See also: Cacheline splits, take two, from Dark Shikari's blog (x264 lead developer), talking about unaligned load strategies on Core2: it was worth it to check for alignment and use a different strategy for the block.
Footnotes:
- 64B cache lines is a safe assumption these days. Pentium 3 and earlier had 32B lines. P4 had 64B lines but they were often transferred in 128B-aligned pairs. I thought I remembered reading that P4 actually had 128B lines in L2 or L3, but maybe that was just a distortion of 64B lines transferred in pairs. 7-CPU definitely says 64B lines in both levels of cache for a P4 130nm.
See also uarch-bench results for Skylake. Apparently someone has already written a tester that checks every possible misalignment relative to a cache-line boundary.
##My testing on Skylake desktop (i7-6700k):
Addressing mode affects load-use latency, exactly as Intel documents in their optimization manual. I tested with integer mov rax, [rax+...]
, and with movzx/sx
(in that case using the loaded value as an index, since it's too narrow to be a pointer).
;;; Linux x86-64 NASM/YASM source. Assemble into a static binary
;; public domain, originally written by [email protected].
;; Share and enjoy. If it breaks, you get to keep both pieces.
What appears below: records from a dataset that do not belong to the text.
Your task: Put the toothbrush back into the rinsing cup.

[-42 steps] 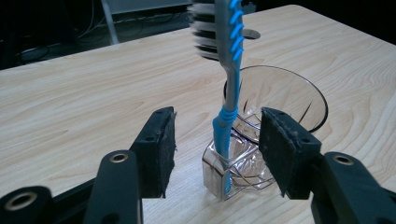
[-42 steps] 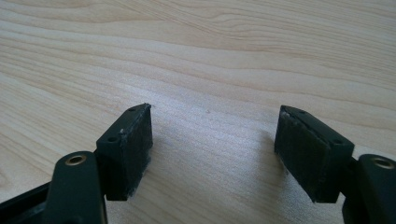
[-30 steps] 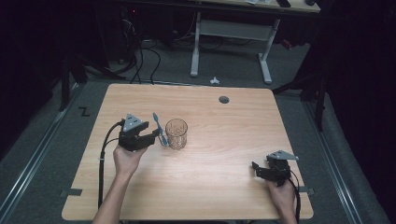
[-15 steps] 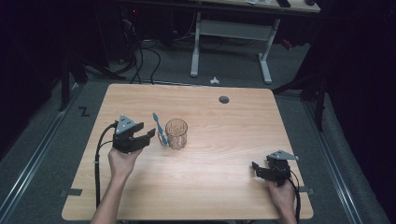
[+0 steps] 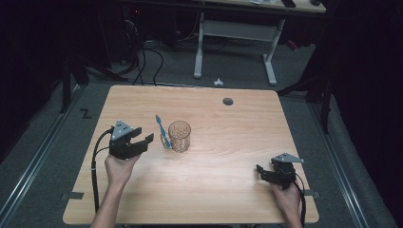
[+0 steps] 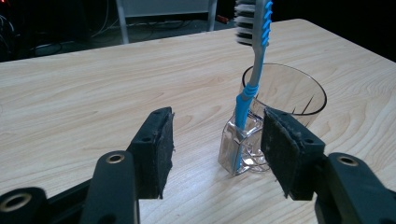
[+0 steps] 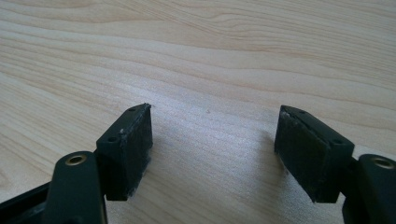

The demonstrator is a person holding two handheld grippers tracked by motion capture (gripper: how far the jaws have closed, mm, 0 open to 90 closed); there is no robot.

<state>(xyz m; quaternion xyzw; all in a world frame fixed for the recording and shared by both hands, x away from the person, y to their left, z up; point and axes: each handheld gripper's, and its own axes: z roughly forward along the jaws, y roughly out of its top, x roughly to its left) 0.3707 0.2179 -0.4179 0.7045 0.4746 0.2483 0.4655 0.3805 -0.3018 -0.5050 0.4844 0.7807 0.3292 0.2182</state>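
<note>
Left of centre on the desk [image 5: 228,156], the toothbrush [image 6: 254,70] stands in its clear holder [image 6: 236,149] beside the glass [image 5: 179,136]; the left claw [image 5: 138,142] is released close by, the right claw [image 5: 264,172] idle and released, apparently finished.

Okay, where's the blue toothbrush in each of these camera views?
High view: toothbrush left of centre, beside the glass.
Left gripper view: right of centre, upright in a clear holder beyond the open jaws.
Right gripper view: bare table past open jaws.
Shared landmark: the glass, touching the holder.
</note>
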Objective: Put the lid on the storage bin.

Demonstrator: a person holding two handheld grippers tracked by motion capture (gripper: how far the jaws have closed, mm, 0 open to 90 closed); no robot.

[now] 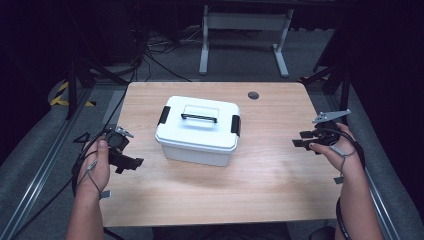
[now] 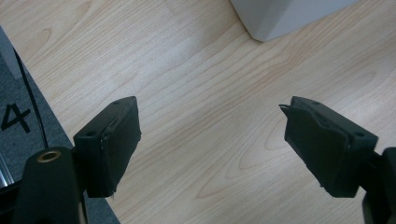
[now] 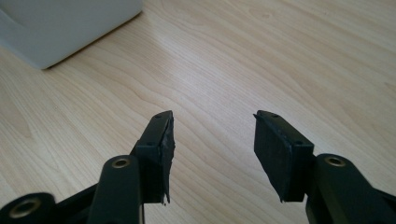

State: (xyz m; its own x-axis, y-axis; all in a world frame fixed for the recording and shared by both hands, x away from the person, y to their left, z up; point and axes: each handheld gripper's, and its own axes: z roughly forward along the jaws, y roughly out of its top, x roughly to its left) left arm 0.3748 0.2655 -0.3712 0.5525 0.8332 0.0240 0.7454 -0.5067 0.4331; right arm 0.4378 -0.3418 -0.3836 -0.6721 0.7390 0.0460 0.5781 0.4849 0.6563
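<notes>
Two grippers flank the work, both with jaws spread and empty. At the lower left of the high view the left gripper [image 1: 131, 163] hovers over the table [image 1: 260, 190], near the white box [image 1: 198, 131]; at the right edge the right gripper [image 1: 303, 139] sits farther off. The box stands at the centre of the frame, lid on, long axis running left to right, black latches [image 1: 163, 115] at both ends, handle [image 1: 199, 118] flat. Each gripper likely heads inward to its latch.
</notes>
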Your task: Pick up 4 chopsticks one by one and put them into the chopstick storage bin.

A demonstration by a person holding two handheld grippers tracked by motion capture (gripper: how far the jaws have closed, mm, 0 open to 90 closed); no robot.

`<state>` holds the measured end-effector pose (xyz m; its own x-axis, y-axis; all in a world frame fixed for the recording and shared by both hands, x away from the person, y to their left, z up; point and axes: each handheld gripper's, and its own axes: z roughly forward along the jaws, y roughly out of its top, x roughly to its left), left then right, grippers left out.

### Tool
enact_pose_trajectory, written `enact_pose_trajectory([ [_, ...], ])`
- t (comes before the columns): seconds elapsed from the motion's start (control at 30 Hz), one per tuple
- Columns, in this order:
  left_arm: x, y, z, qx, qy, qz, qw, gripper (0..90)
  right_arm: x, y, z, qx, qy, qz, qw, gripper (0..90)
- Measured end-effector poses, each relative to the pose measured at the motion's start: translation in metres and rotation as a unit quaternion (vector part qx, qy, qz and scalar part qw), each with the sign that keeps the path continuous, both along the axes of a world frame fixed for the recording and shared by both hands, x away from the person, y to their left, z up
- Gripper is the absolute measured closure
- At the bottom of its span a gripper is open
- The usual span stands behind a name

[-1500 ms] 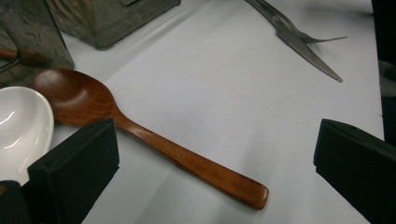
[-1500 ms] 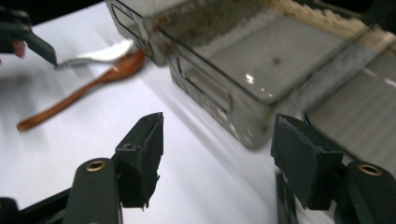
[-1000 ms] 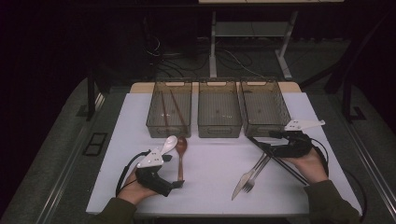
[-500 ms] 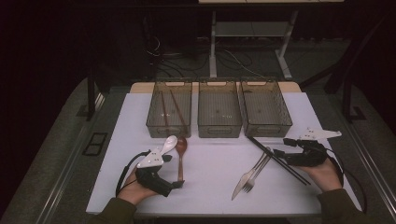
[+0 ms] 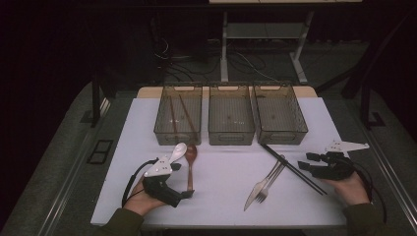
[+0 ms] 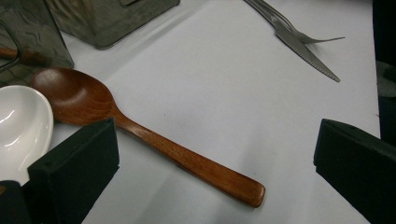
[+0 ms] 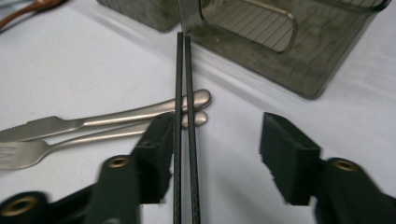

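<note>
between the right gripper [image 7: 212, 158] jaws, spread wide w/ nothing clamped, lie the black chopsticks [image 7: 184, 93], hugging one pad, tips toward the right bin [image 7: 299, 51]; likely lined up for a grab. they cross the handles of a knife [image 7: 93, 122] & fork [image 7: 70, 142]. left gripper [image 6: 215, 172] also gapes empty over the wooden spoon [image 6: 140, 135], beside a white spoon [image 6: 21, 126]. beyond: three bins, the left bin [image 5: 178, 114] holding brown chopsticks, so prob sorting by type.

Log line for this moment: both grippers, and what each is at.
left gripper: open, over wooden spoon | right gripper: open, black chopsticks between jaws, ungrasped | knife, fork: on table
</note>
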<state>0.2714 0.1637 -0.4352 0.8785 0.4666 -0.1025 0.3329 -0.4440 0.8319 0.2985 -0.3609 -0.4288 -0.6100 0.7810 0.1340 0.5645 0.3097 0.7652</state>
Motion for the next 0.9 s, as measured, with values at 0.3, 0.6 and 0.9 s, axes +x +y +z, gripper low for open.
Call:
enact_pose_trajectory([
  [0.3, 0.0, -0.001, -0.001, 0.002, 0.0, -0.001, 1.0, 0.0, 0.002, 0.012, -0.006, -0.028, 0.022, 0.025, 0.9991, 69.4],
  [0.6, 0.0, -0.001, -0.001, 0.002, -0.001, -0.003, 1.0, 0.0, 0.005, 0.019, -0.011, -0.048, 0.033, 0.034, 0.9977, 76.2],
  [0.9, 0.0, -0.001, -0.001, 0.003, -0.001, -0.003, 1.0, 0.0, 0.005, 0.018, -0.011, -0.053, 0.038, 0.035, 0.9973, 78.6],
])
;;; This kind of grew while I was testing and thinking of things to test
;;; I left in some of the comments, but took out most of them and summarized the results outside this code block
;;; When I thought of something new to test, I'd edit, save, and up-arrow my assemble-and-run shell command
;;; Then edit the result into a comment in the source.
section .bss
ALIGN 2 * 1<<20 ; 2MB = 4096*512. Uses hugepages in .bss but not in .data. I checked in /proc/<pid>/smaps
buf: resb 16 * 1<<20
section .text
global _start
_start:
mov esi, 128
; mov edx, 64*123 + 8
; mov edx, 64*123 + 0
; mov edx, 64*64 + 0
xor edx,edx
;; RAX points into buf, 16B into the last 4k page of a 2M hugepage
mov eax, buf + (2<<20)*0 + 4096*511 + 64*0 + 16
mov ecx, 25000000
%define ADDR(x) x ; SKL: 4c
;%define ADDR(x) x + rdx ; SKL: 5c
;%define ADDR(x) 128+60 + x + rdx*2 ; SKL: 11c cache-line split
;%define ADDR(x) x-8 ; SKL: 5c
;%define ADDR(x) x-7 ; SKL: 12c for 4k-split (even if it's in the middle of a hugepage)
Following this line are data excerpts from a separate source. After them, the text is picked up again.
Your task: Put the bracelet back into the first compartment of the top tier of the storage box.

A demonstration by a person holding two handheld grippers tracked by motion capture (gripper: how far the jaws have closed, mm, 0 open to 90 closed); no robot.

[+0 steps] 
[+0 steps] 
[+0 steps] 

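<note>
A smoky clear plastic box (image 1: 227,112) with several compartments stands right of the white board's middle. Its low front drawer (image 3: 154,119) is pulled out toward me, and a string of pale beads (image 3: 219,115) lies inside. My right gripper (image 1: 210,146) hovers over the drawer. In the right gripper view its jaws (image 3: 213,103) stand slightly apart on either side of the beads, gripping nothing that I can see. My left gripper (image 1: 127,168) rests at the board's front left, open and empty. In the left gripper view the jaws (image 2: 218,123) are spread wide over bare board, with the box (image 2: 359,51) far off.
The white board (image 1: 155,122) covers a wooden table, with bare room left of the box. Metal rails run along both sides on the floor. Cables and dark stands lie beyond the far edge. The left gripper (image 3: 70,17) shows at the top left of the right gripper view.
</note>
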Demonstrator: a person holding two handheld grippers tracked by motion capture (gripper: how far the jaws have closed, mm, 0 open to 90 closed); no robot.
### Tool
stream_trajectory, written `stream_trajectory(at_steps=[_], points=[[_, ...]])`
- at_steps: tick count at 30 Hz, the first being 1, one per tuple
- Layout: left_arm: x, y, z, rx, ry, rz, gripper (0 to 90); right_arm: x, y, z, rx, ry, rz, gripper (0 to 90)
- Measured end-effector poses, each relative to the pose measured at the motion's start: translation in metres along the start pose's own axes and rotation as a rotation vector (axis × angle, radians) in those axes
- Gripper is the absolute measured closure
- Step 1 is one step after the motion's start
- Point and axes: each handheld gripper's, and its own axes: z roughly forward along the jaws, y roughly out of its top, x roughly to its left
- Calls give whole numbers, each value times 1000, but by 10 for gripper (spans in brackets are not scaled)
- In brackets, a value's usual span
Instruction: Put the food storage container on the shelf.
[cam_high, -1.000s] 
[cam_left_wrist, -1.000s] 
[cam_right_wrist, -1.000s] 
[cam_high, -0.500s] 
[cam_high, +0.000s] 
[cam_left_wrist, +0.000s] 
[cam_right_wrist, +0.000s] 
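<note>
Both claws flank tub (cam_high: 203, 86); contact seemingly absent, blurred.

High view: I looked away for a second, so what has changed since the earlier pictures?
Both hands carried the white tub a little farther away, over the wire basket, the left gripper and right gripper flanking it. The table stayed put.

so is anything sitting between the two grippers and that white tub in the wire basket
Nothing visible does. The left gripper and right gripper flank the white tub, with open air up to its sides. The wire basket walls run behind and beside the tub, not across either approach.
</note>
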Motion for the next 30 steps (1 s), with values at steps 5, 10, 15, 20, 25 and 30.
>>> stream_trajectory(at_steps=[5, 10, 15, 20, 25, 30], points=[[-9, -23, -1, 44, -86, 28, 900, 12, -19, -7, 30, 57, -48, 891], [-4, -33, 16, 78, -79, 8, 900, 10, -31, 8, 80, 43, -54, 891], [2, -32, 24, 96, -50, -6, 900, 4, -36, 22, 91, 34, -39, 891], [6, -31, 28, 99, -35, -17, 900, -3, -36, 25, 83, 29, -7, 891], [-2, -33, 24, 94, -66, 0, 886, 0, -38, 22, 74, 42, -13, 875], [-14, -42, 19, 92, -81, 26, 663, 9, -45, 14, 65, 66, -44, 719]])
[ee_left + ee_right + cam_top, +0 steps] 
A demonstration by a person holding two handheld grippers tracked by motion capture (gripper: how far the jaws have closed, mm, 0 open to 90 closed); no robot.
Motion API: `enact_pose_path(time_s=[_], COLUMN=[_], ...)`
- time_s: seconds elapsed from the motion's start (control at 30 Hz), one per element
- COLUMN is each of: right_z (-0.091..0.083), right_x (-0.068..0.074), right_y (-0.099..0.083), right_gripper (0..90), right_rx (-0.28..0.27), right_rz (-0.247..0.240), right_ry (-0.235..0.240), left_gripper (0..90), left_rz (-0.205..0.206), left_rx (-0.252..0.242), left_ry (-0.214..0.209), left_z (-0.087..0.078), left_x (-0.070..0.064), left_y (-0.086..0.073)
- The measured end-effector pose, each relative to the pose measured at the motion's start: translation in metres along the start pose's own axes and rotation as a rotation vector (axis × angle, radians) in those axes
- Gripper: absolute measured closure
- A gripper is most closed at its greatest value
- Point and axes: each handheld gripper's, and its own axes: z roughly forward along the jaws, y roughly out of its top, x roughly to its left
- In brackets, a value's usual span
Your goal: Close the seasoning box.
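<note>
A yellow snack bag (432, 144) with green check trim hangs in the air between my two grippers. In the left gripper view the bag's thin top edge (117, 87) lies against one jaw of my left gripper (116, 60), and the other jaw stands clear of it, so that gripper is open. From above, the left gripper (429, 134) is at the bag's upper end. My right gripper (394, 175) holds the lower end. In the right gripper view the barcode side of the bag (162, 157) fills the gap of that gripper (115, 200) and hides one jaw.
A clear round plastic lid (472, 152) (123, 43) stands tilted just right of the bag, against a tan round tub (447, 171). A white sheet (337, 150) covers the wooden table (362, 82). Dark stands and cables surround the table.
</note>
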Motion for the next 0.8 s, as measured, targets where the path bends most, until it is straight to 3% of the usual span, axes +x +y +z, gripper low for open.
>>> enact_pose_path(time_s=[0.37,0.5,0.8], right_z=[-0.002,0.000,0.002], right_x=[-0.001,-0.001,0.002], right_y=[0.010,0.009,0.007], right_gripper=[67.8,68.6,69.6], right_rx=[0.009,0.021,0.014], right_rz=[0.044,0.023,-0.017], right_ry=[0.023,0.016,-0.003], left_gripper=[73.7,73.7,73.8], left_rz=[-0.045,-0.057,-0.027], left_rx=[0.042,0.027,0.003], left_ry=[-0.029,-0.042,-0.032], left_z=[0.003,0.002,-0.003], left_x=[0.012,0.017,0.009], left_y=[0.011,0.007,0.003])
; ... many more things and a block of other result-recording comments taken out
%define dst rax
mov [ADDR(rax)], dst
align 32
.loop:
mov dst, [ADDR(rax)]
mov dst, [ADDR(rax)]
mov dst, [ADDR(rax)]
mov dst, [ADDR(rax)]
dec ecx
jnz .loop
xor edi,edi
mov eax,231
syscall
Then run with
asm-link load-use-latency.asm && disas load-use-latency &&
perf stat -etask-clock,cycles,L1-dcache-loads,instructions,branches -r4 ./load-use-latency
+ yasm -felf64 -Worphan-labels -gdwarf2 load-use-latency.asm
+ ld -o load-use-latency load-use-latency.o
(disassembly output so my terminal history has the asm with the perf results)
Performance counter stats for './load-use-latency' (4 runs):
91.422838 task-clock:u (msec) # 0.990 CPUs utilized ( +- 0.09% )
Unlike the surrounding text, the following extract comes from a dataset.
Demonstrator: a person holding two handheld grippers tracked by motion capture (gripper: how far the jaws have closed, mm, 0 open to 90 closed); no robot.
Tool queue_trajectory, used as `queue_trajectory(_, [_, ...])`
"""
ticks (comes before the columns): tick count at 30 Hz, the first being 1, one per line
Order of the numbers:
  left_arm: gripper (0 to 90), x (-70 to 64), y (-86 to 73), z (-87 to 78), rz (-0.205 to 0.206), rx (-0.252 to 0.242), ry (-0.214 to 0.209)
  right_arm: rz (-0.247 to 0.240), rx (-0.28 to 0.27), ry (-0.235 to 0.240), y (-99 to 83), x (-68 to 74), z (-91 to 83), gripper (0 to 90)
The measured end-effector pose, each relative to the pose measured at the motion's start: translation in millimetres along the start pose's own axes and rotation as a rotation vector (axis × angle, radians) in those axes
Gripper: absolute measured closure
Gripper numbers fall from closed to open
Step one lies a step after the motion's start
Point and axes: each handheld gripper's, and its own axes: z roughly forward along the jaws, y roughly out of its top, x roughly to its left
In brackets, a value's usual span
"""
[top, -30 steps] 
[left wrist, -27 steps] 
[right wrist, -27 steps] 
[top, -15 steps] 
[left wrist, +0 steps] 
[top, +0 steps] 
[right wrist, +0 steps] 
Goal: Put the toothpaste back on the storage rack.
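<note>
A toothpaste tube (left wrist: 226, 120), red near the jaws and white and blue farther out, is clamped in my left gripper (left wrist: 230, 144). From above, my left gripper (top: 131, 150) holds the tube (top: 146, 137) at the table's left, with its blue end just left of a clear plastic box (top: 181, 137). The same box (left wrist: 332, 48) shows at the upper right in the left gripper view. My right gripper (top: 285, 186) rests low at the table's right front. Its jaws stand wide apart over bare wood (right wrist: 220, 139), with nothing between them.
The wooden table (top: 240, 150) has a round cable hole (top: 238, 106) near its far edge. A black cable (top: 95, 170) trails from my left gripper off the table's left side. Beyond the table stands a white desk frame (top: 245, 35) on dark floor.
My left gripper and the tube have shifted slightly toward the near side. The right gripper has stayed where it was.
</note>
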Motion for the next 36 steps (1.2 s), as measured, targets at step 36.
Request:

400,105,802 cycles:u # 4.376 GHz ( +- 0.00% )
100,000,013 L1-dcache-loads:u # 1093.819 M/sec ( +- 0.00% )
150,000,039 instructions:u # 0.37 insn per cycle ( +- 0.00% )
25,000,031 branches:u # 273.455 M/sec ( +- 0.00% )
0.092365514 seconds time elapsed ( +- 0.52% )
In this case, I was testing mov rax, [rax]
, naturally-aligned, so cycles = 4*L1-dcache-loads. 4c latency. I didn't disable turbo or anything like that. Since nothing is going off the core, core clock cycles is the best way to measure.